### What is being asked
When you transcribe the listing that follows, keep every line exact and skip any picture.

### Dataset excerpt
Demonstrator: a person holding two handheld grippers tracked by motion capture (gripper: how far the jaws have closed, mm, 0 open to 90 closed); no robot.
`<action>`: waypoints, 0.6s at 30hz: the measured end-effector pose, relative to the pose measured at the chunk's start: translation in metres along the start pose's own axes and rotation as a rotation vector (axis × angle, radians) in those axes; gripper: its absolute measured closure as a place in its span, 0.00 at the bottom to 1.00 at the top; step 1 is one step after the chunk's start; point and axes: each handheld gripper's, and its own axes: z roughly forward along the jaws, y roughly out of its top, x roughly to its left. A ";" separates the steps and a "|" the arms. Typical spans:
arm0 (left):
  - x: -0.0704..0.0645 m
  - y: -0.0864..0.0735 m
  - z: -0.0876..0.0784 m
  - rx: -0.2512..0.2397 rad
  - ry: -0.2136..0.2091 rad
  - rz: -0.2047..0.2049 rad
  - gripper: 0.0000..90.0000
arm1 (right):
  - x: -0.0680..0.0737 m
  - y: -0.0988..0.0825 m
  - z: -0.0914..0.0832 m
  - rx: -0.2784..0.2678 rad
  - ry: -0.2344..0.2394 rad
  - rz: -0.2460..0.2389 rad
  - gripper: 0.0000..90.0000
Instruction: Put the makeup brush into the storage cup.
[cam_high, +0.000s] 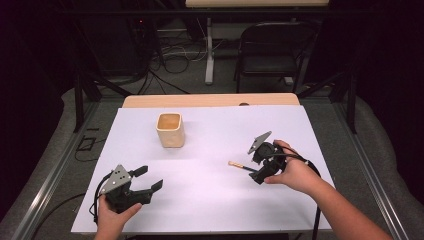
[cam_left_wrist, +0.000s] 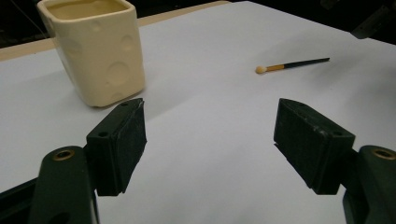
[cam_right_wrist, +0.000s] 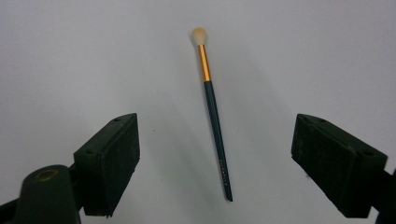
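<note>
White worktop (cam_high: 200, 200) carries our brush (cam_right_wrist: 213, 109) at centre right of the high view, untouched between the wide-open jaws of our right gripper (cam_right_wrist: 215, 163), while our left gripper (cam_left_wrist: 210, 149) at lower left also stands open.

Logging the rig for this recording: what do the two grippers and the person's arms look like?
Both are black handheld units. The left gripper and right gripper each carry a grey three-cornered plate on top and trail a black cable. In the gripper views the jaws end in blocky, matt black pads with small screw holes, on arms with a brass-coloured ring at the pivot. The forearms are bare; no sleeves or gloves show.
</note>
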 end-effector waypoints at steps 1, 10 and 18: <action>0.000 0.000 0.000 0.000 0.000 0.000 0.28 | -0.002 0.000 0.001 0.011 0.005 0.003 0.17; 0.000 0.000 0.000 0.003 0.001 -0.001 0.28 | -0.005 0.005 0.003 0.038 -0.003 -0.006 0.16; 0.000 0.000 0.001 0.006 -0.002 -0.001 0.28 | -0.008 0.011 0.007 0.081 0.009 -0.030 0.16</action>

### Task solution
Demonstrator: a person holding two handheld grippers tracked by motion capture (gripper: how far the jaws have closed, mm, 0 open to 90 closed); no robot.
`<action>`: waypoints, 0.6s at 30hz: the measured end-effector pose, relative to the pose measured at the chunk's start: translation in metres along the start pose's own axes and rotation as a rotation vector (axis × angle, radians) in those axes; gripper: its absolute measured closure as a place in its span, 0.00 at the bottom to 1.00 at the top; step 1 is one step after the chunk's start; point and axes: each handheld gripper's, and its own axes: z roughly forward along the jaws, y roughly out of its top, x roughly to its left. A ";" separates the steps and a "|" the arms. Typical spans:
arm0 (left):
  - x: -0.0704..0.0645 m
  - y: -0.0864..0.0735 m
  - z: -0.0876..0.0784 m
  - rx: -0.2512..0.2397 rad
  - ry: -0.2136..0.2091 rad
  - rz: -0.2047..0.2049 rad
  - gripper: 0.0000..90.0000
arm1 (right):
  - x: -0.0680..0.0737 m
  - y: -0.0988..0.0825 m
  - z: -0.0914..0.0832 m
  - rx: -0.2784..0.2678 rad
  - ry: -0.2344..0.2394 rad
  - rz: -0.2460..0.2389 rad
  - gripper: 0.0000..90.0000
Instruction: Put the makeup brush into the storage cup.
[cam_high, +0.000s] 
[cam_left_wrist, +0.000s] 
[cam_right_wrist, +0.000s] 
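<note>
White worktop (cam_high: 200, 200) carries our brush (cam_right_wrist: 213, 109) at centre right of the high view, untouched between the wide-open jaws of our right gripper (cam_right_wrist: 215, 163), while our left gripper (cam_left_wrist: 210, 149) at lower left also stands open.

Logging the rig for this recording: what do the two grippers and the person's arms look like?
Both are black handheld units. The left gripper and right gripper each carry a grey three-cornered plate on top and trail a black cable. In the gripper views the jaws end in blocky, matt black pads with small screw holes, on arms with a brass-coloured ring at the pivot. The forearms are bare; no sleeves or gloves show.
</note>
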 end-effector waypoints at steps 1, 10 and 18: <action>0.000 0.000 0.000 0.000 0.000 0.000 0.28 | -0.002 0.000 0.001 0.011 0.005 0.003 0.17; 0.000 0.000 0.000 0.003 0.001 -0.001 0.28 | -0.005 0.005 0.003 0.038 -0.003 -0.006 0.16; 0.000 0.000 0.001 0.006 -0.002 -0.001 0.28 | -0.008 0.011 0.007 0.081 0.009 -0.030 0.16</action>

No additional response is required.